> What to produce:
Reproduce precisely the lines of the listing below, starting with the line that contains "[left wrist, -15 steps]" and stopping after the line that contains "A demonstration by"; include nothing else.

═══ Input data

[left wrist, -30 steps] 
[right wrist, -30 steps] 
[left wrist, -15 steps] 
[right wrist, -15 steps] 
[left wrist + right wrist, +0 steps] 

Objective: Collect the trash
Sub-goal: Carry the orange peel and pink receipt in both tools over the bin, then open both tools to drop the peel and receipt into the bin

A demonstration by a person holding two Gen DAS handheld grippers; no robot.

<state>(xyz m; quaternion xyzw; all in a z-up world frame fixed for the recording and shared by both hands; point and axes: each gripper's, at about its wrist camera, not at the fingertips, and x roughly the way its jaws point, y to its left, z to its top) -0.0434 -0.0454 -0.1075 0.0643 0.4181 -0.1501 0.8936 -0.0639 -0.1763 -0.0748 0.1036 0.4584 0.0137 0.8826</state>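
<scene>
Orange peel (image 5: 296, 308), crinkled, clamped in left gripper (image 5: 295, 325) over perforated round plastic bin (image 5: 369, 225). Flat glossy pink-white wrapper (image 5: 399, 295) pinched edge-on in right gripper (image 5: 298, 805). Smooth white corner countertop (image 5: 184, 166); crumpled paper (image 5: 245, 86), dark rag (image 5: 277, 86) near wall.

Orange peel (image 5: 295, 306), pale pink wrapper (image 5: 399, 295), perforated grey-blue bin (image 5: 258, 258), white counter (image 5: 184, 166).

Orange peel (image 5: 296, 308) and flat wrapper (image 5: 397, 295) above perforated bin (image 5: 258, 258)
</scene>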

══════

> Answer for this exercise:
[left wrist, -15 steps] 
[right wrist, -15 steps] 
[left wrist + right wrist, +0 steps] 

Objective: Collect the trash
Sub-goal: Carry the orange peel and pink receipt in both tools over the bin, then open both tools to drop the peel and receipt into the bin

A demonstration by a person holding two Gen DAS handheld grippers; no robot.

Nothing remains to be added to this answer.